Here’s the easiest way to think about it: Dissolution is what the LLC does to wind down its business affairs. Cancellation is what the Secretary of State does when the LLC is canceled.
If all members voted unanimously in favor of the cancellation then you can file for cancellation using Form LLC-4/7. If not, you must first go through the dissolution process and file the dissolution form, then file the cancellation form. (You can also file both forms at the same time.)
Can I Use A Bank Account After Dissolving An LLC?
You may need to use your business bank account to take care of unpaid financial matters, such as paying final bills, final return for state or federal taxes etc.
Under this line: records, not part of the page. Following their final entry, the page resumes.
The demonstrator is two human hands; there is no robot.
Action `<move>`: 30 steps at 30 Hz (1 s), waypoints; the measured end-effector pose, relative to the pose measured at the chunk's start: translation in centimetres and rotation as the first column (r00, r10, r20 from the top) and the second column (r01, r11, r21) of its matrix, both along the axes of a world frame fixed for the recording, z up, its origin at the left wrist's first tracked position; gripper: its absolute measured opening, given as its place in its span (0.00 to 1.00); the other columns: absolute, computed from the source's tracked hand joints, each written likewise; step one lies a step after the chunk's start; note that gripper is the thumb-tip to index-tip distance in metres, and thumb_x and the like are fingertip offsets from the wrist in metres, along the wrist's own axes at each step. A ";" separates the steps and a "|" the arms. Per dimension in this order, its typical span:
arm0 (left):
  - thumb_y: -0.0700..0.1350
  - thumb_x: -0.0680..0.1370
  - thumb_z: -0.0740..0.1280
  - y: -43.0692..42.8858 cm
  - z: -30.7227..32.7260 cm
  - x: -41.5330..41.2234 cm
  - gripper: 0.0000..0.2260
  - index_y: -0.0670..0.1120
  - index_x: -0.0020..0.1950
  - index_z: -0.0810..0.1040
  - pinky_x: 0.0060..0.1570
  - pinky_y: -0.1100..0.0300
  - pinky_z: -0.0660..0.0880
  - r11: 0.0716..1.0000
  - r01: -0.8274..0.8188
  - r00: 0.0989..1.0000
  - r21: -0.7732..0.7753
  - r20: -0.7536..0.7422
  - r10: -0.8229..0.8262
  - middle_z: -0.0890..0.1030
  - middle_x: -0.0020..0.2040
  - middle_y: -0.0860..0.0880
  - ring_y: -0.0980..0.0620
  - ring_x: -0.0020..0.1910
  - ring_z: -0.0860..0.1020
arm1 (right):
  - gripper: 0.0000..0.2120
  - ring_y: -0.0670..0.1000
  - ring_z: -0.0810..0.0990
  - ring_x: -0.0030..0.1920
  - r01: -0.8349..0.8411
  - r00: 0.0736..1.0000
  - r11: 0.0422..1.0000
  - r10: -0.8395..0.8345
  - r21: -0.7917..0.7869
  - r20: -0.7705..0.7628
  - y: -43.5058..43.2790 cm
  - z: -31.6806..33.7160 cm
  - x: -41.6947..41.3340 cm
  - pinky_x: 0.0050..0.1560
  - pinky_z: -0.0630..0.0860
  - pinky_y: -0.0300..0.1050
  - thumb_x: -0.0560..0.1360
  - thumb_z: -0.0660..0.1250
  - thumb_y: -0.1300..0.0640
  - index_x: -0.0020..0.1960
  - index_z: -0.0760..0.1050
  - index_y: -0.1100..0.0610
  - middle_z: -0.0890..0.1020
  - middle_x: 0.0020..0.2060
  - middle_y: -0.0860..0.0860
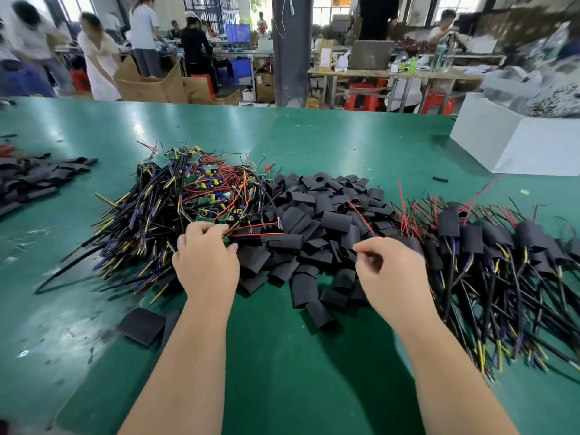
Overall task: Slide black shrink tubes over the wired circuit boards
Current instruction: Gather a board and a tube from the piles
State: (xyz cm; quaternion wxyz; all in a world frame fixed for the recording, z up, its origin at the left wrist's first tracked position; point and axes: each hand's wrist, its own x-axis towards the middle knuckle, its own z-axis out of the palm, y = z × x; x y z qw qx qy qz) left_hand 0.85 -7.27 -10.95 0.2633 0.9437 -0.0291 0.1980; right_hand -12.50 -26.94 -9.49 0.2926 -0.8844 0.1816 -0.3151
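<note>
At the near edge of the board pile (188,196) our left hand (205,260) grips a circuit board (226,240), red leads (258,235) running rightward over the shrink tubes (314,221); our right hand (392,273) pinches a red wire (361,215); open table (298,372) nearer us

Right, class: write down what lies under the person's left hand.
The left hand lies over the near edge of the pile of wired circuit boards. One corner of a green board and its red wires stick out from beneath it; the rest of that board is covered.
</note>
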 end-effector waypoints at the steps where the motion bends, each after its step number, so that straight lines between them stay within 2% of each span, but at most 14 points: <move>1: 0.44 0.75 0.72 0.1 0.0 0.1 0.20 0.48 0.66 0.74 0.57 0.46 0.69 1.000 -0.009 1.000 -0.011 -0.015 0.008 0.74 0.62 0.45 0.42 0.61 0.70 | 0.08 0.39 0.75 0.35 -0.008 1.000 1.000 0.008 0.009 -0.001 0.1 -0.1 0.0 0.43 0.62 0.17 0.73 0.67 0.65 0.46 0.82 0.56 0.81 0.40 0.47; 3: 0.42 0.74 0.71 0.4 0.0 0.4 0.23 0.46 0.68 0.71 0.56 0.47 0.69 0.998 -0.027 0.999 -0.053 -0.027 0.026 0.73 0.62 0.41 0.40 0.61 0.70 | 0.08 0.35 0.75 0.36 -0.005 1.000 1.000 0.005 0.027 -0.009 0.1 -0.2 0.0 0.42 0.63 0.18 0.73 0.67 0.65 0.46 0.82 0.55 0.81 0.38 0.46; 7: 0.41 0.74 0.71 1.0 -0.2 0.9 0.13 0.42 0.56 0.74 0.53 0.49 0.68 0.989 -0.037 0.998 -0.146 -0.051 0.030 0.77 0.54 0.40 0.39 0.56 0.72 | 0.08 0.34 0.76 0.42 0.011 0.999 0.996 -0.008 0.087 -0.038 0.0 -0.2 -0.1 0.39 0.65 0.20 0.73 0.66 0.64 0.45 0.81 0.54 0.79 0.34 0.42; 10: 0.41 0.74 0.73 1.6 -0.1 1.3 0.12 0.41 0.54 0.76 0.47 0.54 0.68 0.981 -0.034 0.997 -0.192 -0.076 0.020 0.78 0.52 0.41 0.41 0.53 0.74 | 0.08 0.38 0.77 0.36 0.030 0.997 0.994 -0.022 0.109 -0.077 -0.1 -0.2 -0.1 0.37 0.66 0.21 0.74 0.66 0.64 0.46 0.81 0.54 0.79 0.34 0.43; 12: 0.43 0.72 0.75 1.7 0.0 1.4 0.14 0.42 0.55 0.77 0.47 0.54 0.68 0.987 -0.024 0.994 -0.159 -0.107 0.007 0.78 0.53 0.42 0.42 0.53 0.75 | 0.08 0.37 0.76 0.36 0.043 0.995 0.993 -0.033 0.110 -0.097 -0.2 -0.2 -0.1 0.37 0.66 0.21 0.74 0.65 0.64 0.47 0.81 0.55 0.80 0.35 0.45; 16: 0.52 0.70 0.76 1.8 0.2 1.1 0.15 0.52 0.54 0.78 0.55 0.47 0.68 0.993 -0.108 0.982 0.051 -0.149 0.115 0.79 0.53 0.46 0.40 0.56 0.75 | 0.08 0.38 0.76 0.35 0.055 0.990 0.990 -0.037 0.127 -0.134 -0.3 -0.3 -0.1 0.36 0.66 0.22 0.74 0.65 0.64 0.47 0.81 0.55 0.82 0.37 0.47; 19: 0.52 0.70 0.75 1.7 0.2 1.0 0.14 0.53 0.54 0.78 0.56 0.46 0.66 0.992 -0.112 0.985 0.059 -0.126 0.119 0.79 0.53 0.46 0.41 0.56 0.74 | 0.08 0.40 0.76 0.33 0.056 0.989 0.990 -0.037 0.131 -0.146 -0.3 -0.3 -0.1 0.34 0.67 0.22 0.75 0.65 0.64 0.48 0.81 0.55 0.80 0.37 0.46; 24: 0.48 0.75 0.71 1.1 0.1 1.4 0.14 0.48 0.59 0.75 0.60 0.47 0.64 0.995 -0.096 0.992 0.004 -0.085 0.096 0.79 0.57 0.45 0.41 0.57 0.75 | 0.08 0.38 0.75 0.34 0.068 0.991 0.988 -0.050 0.138 -0.126 -0.2 -0.3 0.0 0.36 0.66 0.22 0.74 0.65 0.64 0.47 0.81 0.55 0.82 0.36 0.46; 30: 0.43 0.77 0.69 0.7 0.3 1.3 0.15 0.46 0.61 0.71 0.55 0.48 0.62 0.990 -0.033 0.992 -0.138 0.112 0.049 0.80 0.55 0.45 0.40 0.54 0.76 | 0.09 0.38 0.75 0.33 0.093 0.994 0.976 -0.078 0.197 -0.082 -0.1 -0.2 0.0 0.36 0.67 0.23 0.74 0.65 0.64 0.46 0.81 0.54 0.80 0.35 0.42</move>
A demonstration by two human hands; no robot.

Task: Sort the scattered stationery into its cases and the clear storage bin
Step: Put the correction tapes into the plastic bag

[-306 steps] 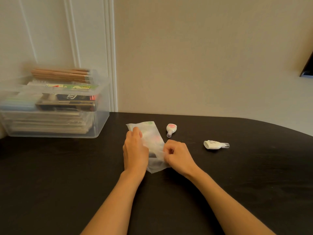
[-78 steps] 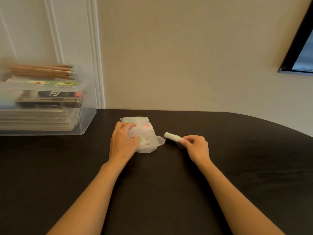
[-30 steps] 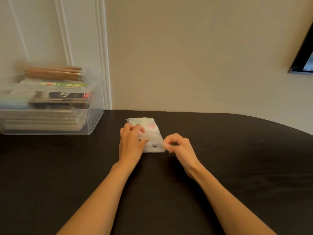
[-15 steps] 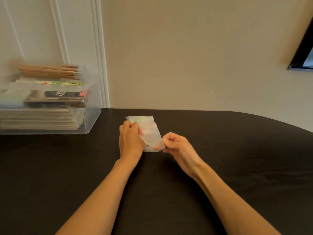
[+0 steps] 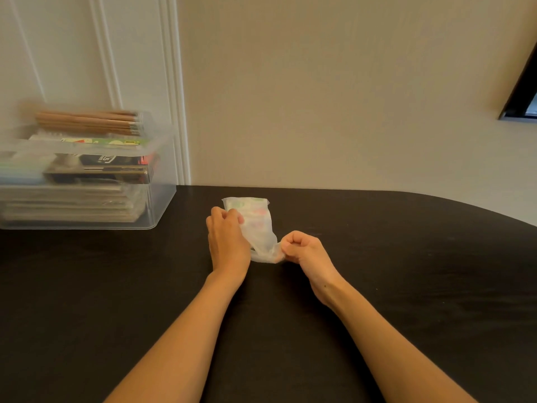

Any remaining funds will be distributed to members according to your operating agreement.
But you shouldn’t use those funds to start a new business, or to pay non-essential business expenses.
Where To Find Help With Terminating An LLC In California
In addition to providing helpful information about how to start an LLC in California, the California Franchise Tax Board website has helpful information about how to dissolve an LLC, along with forms you can use to terminate your California business.
You can also hire a small business attorney to provide you with legal advice as you navigate the process. This may be especially important if you have business debts you can’t pay, or if the business has been sued.
If you used a business formation to start your business, check with them as they may offer services to help you close your business.
Your CPA or accountant may also help you make sure you follow the required steps with regard to state or federal tax obligations.
Do You Have To Pay The $800 California LLC Fee The Final Year?
California charges an annual tax of $800, and you must pay that tax until you cancel your LLC, even if you are no longer doing business.